*What needs to be done*
Only the lines from the one containing "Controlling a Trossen" through the last line of the material should be returned, each exactly as it stands.

--- Data section Enclosed Below ---

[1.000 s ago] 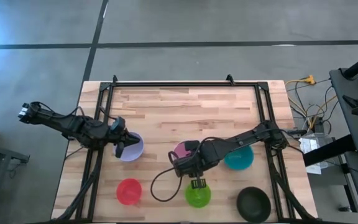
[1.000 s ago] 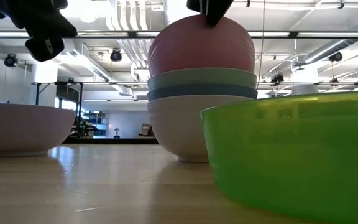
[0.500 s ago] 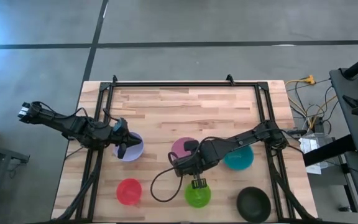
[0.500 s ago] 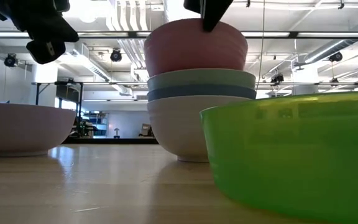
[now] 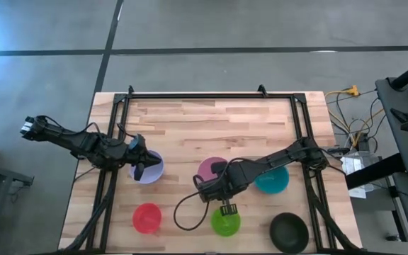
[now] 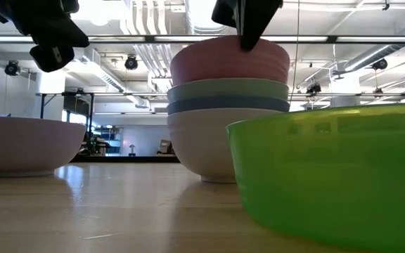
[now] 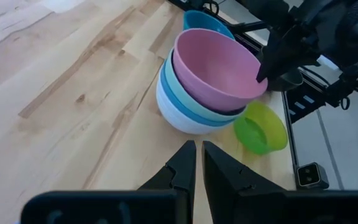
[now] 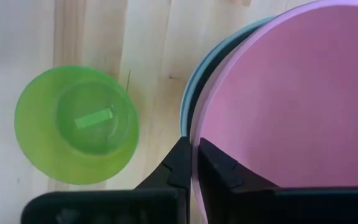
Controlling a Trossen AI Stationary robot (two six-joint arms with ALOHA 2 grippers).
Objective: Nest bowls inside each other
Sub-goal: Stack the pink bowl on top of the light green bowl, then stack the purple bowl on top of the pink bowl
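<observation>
Dark fingers of the right end effector point(image 8: 190, 163) pinch the rim of the pink bowl point(image 5: 210, 169), which sits tilted atop the stacked bowls point(image 6: 227, 133) mid-surface. Just beside lies the bright green bowl point(image 5: 225, 222). The left end effector point(image 7: 196, 163), fingers nearly together, hovers over the lavender bowl point(image 5: 151, 167).

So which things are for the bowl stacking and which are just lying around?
For the job: pink bowl, held by the right gripper; stack under it; lavender bowl; red bowl; bright green bowl; teal bowl; black bowl.
Just lying about: cables beside the table; desk at the far right.
</observation>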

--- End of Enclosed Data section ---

*Solution to this problem*
Controlling a Trossen AI Stationary robot (two six-joint arms with ALOHA 2 grippers).
Objective: Nest bowls inside each other
Sub-goal: Stack the pink bowl on top of the light green bowl, then stack the purple bowl on top of the pink bowl
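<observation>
Dark fingers of the right end effector point(image 8: 190, 163) pinch the rim of the pink bowl point(image 5: 210, 169), which sits tilted atop the stacked bowls point(image 6: 227, 133) mid-surface. Just beside lies the bright green bowl point(image 5: 225, 222). The left end effector point(image 7: 196, 163), fingers nearly together, hovers over the lavender bowl point(image 5: 151, 167).

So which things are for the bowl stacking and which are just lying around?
For the job: pink bowl, held by the right gripper; stack under it; lavender bowl; red bowl; bright green bowl; teal bowl; black bowl.
Just lying about: cables beside the table; desk at the far right.
</observation>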

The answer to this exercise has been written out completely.